===== Dataset excerpt

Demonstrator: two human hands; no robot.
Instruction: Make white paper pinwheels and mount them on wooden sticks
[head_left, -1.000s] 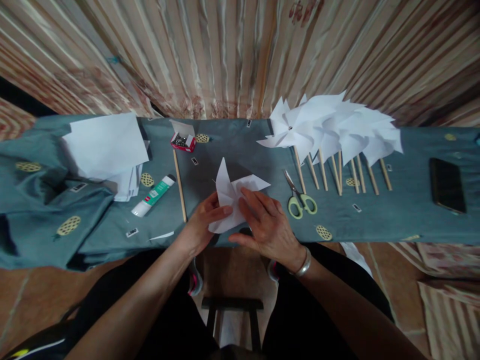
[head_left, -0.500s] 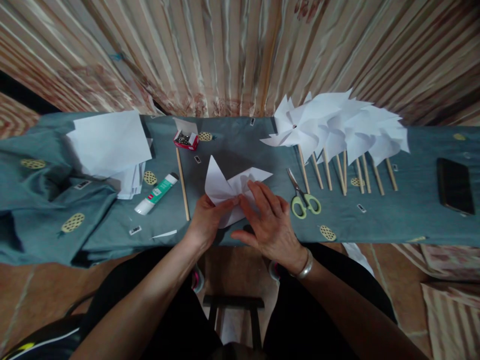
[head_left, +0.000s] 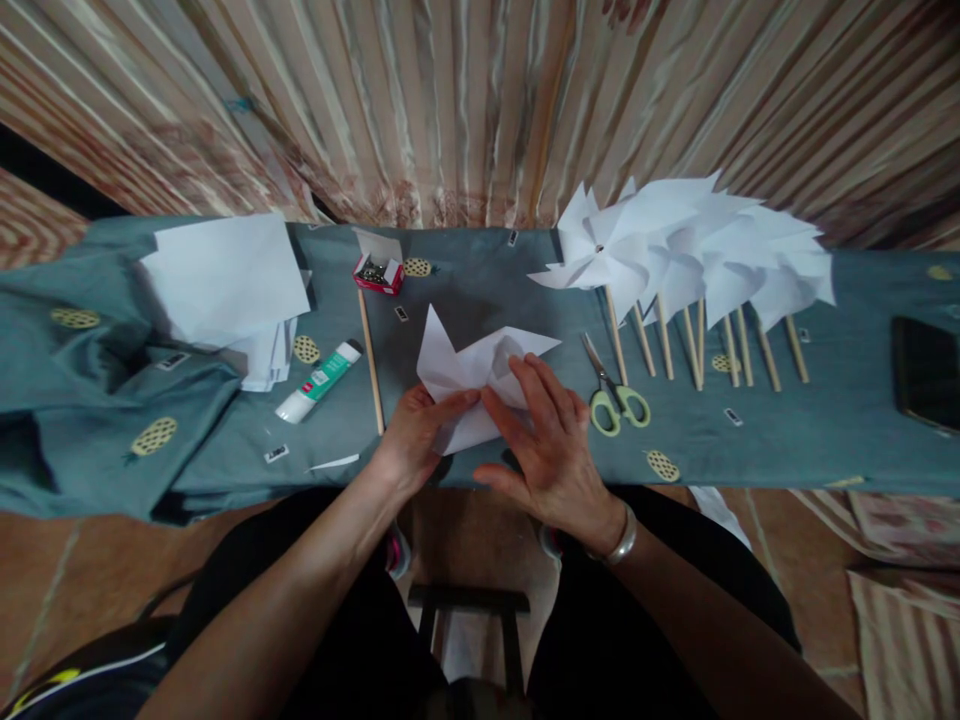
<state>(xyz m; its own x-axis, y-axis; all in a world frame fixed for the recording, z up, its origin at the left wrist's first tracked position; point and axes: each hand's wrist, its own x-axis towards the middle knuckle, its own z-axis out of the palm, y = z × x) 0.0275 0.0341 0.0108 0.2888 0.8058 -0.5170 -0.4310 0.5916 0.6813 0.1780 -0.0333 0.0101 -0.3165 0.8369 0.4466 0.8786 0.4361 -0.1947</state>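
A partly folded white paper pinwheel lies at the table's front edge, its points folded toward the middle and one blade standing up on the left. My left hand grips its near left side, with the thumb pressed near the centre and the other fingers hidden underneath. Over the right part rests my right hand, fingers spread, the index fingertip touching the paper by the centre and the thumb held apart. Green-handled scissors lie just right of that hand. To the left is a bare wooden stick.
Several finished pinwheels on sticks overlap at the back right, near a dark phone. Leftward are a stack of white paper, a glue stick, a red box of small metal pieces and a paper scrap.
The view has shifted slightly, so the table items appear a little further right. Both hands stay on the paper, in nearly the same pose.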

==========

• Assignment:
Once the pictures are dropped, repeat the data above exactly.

• Finished exercise:
Demonstrator: two human hands; no robot.
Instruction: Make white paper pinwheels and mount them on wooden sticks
[head_left, -1.000s] 
[head_left, -0.500s] 
[head_left, +0.000s] 
<state>(xyz m; its own x-axis, y-axis; all in a world frame fixed for the recording, z up, its origin at the left wrist's first tracked position; point and axes: each hand's wrist, its own x-axis towards the middle knuckle, its own z-axis out of the palm, y = z × x) 0.0275 0.0341 0.0108 0.2888 0.8058 -0.5170 -0.4310 0.5916 0.6813 0.1780 -0.0333 0.0101 -0.3165 0.8369 0.4466 0.8786 0.4361 -0.1947</state>
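A partly folded white paper pinwheel lies at the table's front edge, its points folded toward the middle and one blade standing up on the left. My left hand grips its near left side, with the thumb pressed near the centre and the other fingers hidden underneath. Over the right part rests my right hand, fingers spread, the index fingertip touching the paper by the centre and the thumb held apart. Green-handled scissors lie just right of that hand. To the left is a bare wooden stick.
Several finished pinwheels on sticks overlap at the back right, near a dark phone. Leftward are a stack of white paper, a glue stick, a red box of small metal pieces and a paper scrap.
The view has shifted slightly, so the table items appear a little further right. Both hands stay on the paper, in nearly the same pose.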

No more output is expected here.